The decline of the housing market had a tremendous effect on almost all races. However, the most severely hit are the black Latino groups. This led to a decrease in the rate of homeownership to its lowest state, shows the new data of the 2010 Census.

Around 36% of blacks still have their own homes. But this is lower than the 40% rate of homeowners in their population in 2000. For the Latino group, the homeownership declined to 47% from the 49% from way back in 2000.

On the other hand, whites have a 67% ownership while Asians at 62%. This is an increase from its rate in the past decade.

Almost all races experience an increase in the rate of homeownership during the boom of the housing market and the doubling of home values between 2001 and 2006. But, in the following housing bust, it changed as the whites and Asians suddenly lost a lot of what they had already gained. As for Blacks and Latinos, they almost lost everything they had gained and even more.

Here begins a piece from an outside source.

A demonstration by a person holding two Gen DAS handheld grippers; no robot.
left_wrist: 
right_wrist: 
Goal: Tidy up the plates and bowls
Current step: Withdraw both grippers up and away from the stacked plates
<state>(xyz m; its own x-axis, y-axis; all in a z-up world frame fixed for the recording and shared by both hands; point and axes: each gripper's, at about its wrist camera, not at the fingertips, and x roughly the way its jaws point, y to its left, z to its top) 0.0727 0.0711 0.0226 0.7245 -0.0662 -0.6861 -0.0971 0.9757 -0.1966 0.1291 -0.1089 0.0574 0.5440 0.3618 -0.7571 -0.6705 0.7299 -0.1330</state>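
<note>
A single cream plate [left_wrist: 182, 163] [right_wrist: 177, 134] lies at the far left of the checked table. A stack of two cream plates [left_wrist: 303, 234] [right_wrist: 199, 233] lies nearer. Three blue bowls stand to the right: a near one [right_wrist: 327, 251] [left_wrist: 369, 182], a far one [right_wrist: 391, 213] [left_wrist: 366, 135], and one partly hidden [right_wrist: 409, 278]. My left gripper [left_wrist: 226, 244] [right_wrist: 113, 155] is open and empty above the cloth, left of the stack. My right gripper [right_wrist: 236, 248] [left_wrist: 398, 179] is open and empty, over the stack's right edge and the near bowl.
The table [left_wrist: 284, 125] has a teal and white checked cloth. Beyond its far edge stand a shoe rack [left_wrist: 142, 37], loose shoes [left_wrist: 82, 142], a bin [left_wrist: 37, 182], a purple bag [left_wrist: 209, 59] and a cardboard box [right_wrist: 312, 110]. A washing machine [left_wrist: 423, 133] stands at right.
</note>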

The reason for this is that the number of blacks and Latinos who took out subprime loans during the housing boom were higher. The loans were taken because they were able to afford it and they wanted to take advantage of the housing boom for any price, said a number of real estate experts. Moreover, Traditional loans which are safer required plenty of upfront cash. The loans which basically had low rates of interest suddenly increased in the following years which led to a consistent number of foreclosures.

But, almost six interviewed experts said that the lenders and mortgage brokers in a few cases aimed for blacks and Latinos to obtain subprime loans in order for them to earn money from higher rates of interest and lending charges. As proof of this claim, they determined studies that show how lenders oftentimes sold the subprime loans to most Latinos and blacks who were eligible for less expensive traditional loans.

The results of this have been devastating. A lot of minorities lost their most important property. Plenty of homes in neighborhoods where most minorities live can be purchased with the price of a car. Moreover, bad credit combined with the struggling economy have caused the unemployment rate and income reductions to continuously increase in the groups of Latinos and blacks.

85% of whites are now more likely to own a home compared to blacks and 45% compared to Latinos.